Le 11 février, le ministre de l'intérieur défend le principe d'une police d'agglomération, que personne ou presque ne conteste. La critique, à gauche, porte
sur la définition du périmètre de l'agglomération parisienne. D'après Hortefeux, il se limite à Paris et trois départements limitrophes. Et comme par hasard, les Hauts-de-Seine font partie du
lot...
M. Manuel Valls.
(...) Face à une délinquance qui ne connaît pas les frontières départementales, une politique de sécurité cohérente consisterait à intégrer l’ensemble des
départements de la région Île-de-France. Si vous n’acceptez pas cette proposition, je souhaiterais, pour avoir un débat constructif, entendre votre vision sur la cohérence et sur les moyens
consacrés à une politique de sécurité qui doit aujourd’hui dépasser les frontières de l’ancien département de la Seine, qui doit intégrer la problématique des anciennes villes nouvelles.
(...).
M. Brice Hortefeux, ministre de l’intérieur.
Sans reprendre le débat de la discussion générale, je préciserai les principes qui ont guidé notre initiative.

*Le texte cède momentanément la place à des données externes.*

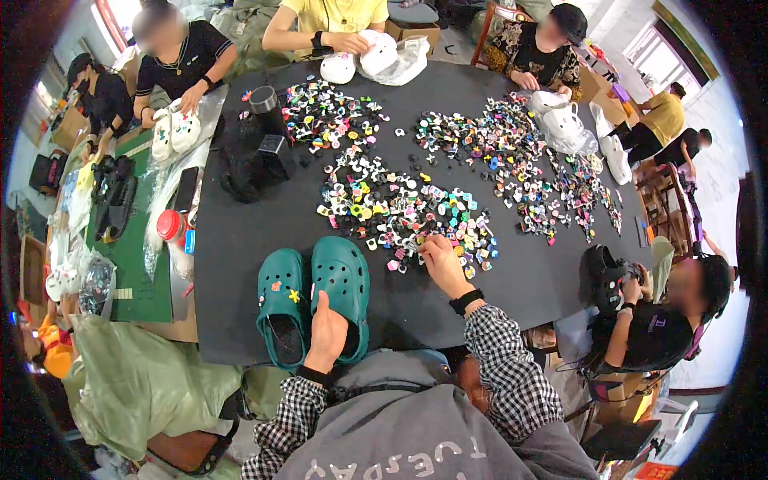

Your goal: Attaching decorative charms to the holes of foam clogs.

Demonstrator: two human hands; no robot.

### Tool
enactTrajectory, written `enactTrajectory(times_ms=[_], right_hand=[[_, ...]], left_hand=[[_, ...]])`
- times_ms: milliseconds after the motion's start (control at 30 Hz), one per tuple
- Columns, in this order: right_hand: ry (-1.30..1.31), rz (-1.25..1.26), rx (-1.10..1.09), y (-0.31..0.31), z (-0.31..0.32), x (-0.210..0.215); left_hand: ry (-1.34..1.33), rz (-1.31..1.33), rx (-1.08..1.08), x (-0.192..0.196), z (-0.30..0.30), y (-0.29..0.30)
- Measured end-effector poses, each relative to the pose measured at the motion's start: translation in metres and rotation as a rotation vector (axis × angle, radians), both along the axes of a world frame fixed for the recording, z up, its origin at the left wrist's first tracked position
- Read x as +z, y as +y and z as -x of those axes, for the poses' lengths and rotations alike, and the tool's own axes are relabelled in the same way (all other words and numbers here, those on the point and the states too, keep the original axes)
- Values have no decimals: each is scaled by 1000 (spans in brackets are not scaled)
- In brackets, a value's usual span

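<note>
Clogs (339,268), green, smooth, perforated; left hand (326,336) clamped on one. Beyond clogs: charms (376,200), small, multicoloured; right hand (446,264) touching, grip unclear.

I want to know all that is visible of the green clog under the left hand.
This clog is dark green and looks like moulded foam, with a rounded toe and a holed upper, undecorated as far as it shows. It stands sole-down on the black table, toe pointing away from the person, beside its mate. The left hand touches it, partly covering its foot opening and hiding much of the inside.
</note>
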State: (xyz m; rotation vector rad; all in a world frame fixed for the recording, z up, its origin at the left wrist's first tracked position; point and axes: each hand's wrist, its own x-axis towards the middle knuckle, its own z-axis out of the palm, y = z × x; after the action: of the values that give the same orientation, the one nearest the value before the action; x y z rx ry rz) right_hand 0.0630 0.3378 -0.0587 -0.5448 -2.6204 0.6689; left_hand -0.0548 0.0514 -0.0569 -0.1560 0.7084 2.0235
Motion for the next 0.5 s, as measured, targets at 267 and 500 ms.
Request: enactTrajectory(times_ms=[267,500], right_hand=[[55,187,-99,5,10,9],[72,196,-171,8,12,9]], left_hand=[[-2,184,61,11,-6,11],[-49,-60,7,-25,1,-6]])
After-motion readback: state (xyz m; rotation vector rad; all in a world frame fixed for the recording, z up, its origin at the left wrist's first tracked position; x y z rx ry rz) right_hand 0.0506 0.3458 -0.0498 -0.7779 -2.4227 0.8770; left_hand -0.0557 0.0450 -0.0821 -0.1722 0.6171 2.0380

La première raison de la limitation à Paris et aux trois départements des Hauts-de-Seine, de la Seine-Saint-Denis et du Val-de-Marne est que, en Île-de-France, les bassins de délinquance ne
sont pas les mêmes. L’Île-de-France, vous le savez mieux que quiconque, compte des départements urbains et des départements comportant des territoires urbains, semi ruraux et ruraux. C’est le
cas des Yvelines et de la Seine-et-Marne.
Vous avez souligné que vous étiez favorable à la police d’agglomération. J’observe que ce n’est pas une position unanime sur les bancs de l’opposition puisque M. Braouezec a déposé un
amendement de suppression. Je ne vous en fais pas le reproche, mais il n’y a pas de voix uniforme dans l’opposition.
La deuxième raison de cette limitation, c’est qu’il fallait mettre fin au principe aberrant en vertu duquel, si le délinquant franchissait le périphérique, le policier parisien ne pouvait pas
le suivre. Dorénavant, ce sera possible.
Troisième raison, la police d’agglomération permet à l’évidence une plus grande fluidité de l’intervention des forces de police. Cela a été démontré en Seine-Saint-Denis, où précisément des
effectifs de la préfecture de police sont intervenus à plusieurs reprises.
L’extension à l’ensemble de l’Île-de-France ne me paraît pas correspondre à une cohérence. Qu’il y ait une réflexion sur une extension à un département qui vous est cher, je n’y suis pas
hostile, mais sur l’Île-de-France, non, parce que les bassins de délinquance ne sont pas les mêmes.
Mme Sandrine Mazetier.
Je connais, monsieur le ministre, votre attachement aux formules. Vous avez ce point en commun avec le Président de la République, qui expliquait que l’on
pouvait ou non faire ses courses, le dimanche, sur les Champs-Élysées, selon le trottoir où l’on se trouvait, parce que les types de commerce n’étaient pas les mêmes. Vous nous expliquez
maintenant que la police d’agglomération, les policiers ne peuvent pas franchir le périphérique, qu’ils y sont interdits de séjour. Ce n’est pas vrai.